L’intervention marocaine lors de la Conférence internationale du Travail à Genève illustre une volonté affirmée de passer d’un modèle local de lutte contre le travail des enfants à une stratégie globale, adaptée aux contextes régionaux.
Fort de résultats tangibles sur le plan national, le Maroc a renouvelé, mercredi à Genève, son engagement dans la lutte contre le travail des enfants.

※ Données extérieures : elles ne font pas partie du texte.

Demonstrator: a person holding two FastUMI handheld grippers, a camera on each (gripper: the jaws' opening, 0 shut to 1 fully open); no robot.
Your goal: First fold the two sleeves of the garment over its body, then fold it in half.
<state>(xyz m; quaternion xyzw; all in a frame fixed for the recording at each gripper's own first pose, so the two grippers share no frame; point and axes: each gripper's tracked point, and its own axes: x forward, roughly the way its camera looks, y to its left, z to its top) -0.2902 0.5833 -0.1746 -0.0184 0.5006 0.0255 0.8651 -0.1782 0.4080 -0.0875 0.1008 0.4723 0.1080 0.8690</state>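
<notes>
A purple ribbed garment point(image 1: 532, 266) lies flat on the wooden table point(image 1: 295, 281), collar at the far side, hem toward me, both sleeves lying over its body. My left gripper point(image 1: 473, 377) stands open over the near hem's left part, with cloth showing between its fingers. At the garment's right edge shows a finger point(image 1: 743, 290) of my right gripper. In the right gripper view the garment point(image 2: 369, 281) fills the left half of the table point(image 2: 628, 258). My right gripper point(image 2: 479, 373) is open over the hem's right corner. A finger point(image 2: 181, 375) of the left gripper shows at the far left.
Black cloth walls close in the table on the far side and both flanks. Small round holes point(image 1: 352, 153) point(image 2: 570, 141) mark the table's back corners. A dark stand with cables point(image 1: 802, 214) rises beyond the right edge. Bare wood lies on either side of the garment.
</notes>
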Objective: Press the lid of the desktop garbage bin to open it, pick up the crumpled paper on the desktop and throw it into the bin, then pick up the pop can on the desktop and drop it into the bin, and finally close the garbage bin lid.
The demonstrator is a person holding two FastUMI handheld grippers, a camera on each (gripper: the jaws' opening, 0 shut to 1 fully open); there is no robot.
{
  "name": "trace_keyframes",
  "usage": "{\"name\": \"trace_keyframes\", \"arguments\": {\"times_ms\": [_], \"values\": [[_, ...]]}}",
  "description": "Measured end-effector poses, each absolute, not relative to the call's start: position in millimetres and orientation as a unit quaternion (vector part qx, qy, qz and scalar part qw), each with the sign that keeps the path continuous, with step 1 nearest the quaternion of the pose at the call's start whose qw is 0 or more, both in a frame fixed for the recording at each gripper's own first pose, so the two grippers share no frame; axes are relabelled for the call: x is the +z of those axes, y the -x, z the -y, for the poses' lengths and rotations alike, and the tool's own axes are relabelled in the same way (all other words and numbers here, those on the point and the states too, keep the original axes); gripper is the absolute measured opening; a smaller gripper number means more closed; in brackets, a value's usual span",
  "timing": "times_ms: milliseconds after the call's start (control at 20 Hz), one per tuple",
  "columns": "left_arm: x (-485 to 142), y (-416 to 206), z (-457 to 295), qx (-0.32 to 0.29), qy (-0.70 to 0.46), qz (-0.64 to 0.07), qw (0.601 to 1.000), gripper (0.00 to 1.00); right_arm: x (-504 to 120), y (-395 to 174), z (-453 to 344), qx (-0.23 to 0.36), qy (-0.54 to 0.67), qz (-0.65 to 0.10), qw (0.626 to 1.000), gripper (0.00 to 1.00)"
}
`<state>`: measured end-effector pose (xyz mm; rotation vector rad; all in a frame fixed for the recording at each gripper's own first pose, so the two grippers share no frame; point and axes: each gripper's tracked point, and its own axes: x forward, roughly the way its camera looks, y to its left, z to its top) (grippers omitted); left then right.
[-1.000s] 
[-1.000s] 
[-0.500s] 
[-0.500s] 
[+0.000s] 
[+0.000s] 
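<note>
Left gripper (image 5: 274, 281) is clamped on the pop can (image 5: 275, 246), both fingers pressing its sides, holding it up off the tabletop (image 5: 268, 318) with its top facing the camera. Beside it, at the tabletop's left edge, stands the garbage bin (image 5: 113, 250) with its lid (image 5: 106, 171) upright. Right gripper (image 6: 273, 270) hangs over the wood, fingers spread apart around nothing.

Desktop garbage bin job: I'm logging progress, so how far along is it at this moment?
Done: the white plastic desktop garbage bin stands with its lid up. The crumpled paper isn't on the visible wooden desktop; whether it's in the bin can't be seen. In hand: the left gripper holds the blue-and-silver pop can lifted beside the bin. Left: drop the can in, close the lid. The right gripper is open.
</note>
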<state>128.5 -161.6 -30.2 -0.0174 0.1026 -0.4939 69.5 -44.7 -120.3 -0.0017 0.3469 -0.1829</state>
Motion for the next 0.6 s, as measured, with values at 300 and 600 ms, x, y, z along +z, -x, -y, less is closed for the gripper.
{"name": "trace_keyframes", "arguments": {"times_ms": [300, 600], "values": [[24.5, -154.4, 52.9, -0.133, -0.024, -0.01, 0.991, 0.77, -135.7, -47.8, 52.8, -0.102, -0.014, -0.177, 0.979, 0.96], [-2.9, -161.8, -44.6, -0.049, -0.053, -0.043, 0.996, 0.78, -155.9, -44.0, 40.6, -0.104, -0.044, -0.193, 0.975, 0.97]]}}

Lors d’un événement de haut niveau organisé en marge de la 113e session de la Conférence internationale du Travail, le Maroc a appelé à une transposition des bonnes pratiques à l’échelle mondiale.
Le Royaume a réduit de 55 % le travail des enfants depuis 2017. En 2023, seuls 1,4 % des 7,78 millions d’enfants âgés de 7 à 17 ans étaient engagés dans une activité économique, majoritairement dans le cadre familial et en zones rurales.
Bien que ces situations échappent souvent à la définition stricte du travail des enfants, elles restent préoccupantes.
L’événement, coorganisé par la Mission permanente du Maroc et l’Organisation internationale du Travail (OIT), a vu le lancement du rapport OIT-UNICEF sur les estimations mondiales du travail des enfants. Plusieurs ministres d’Amérique latine et d’Asie ont pris part aux discussions autour des tendances et solutions globales.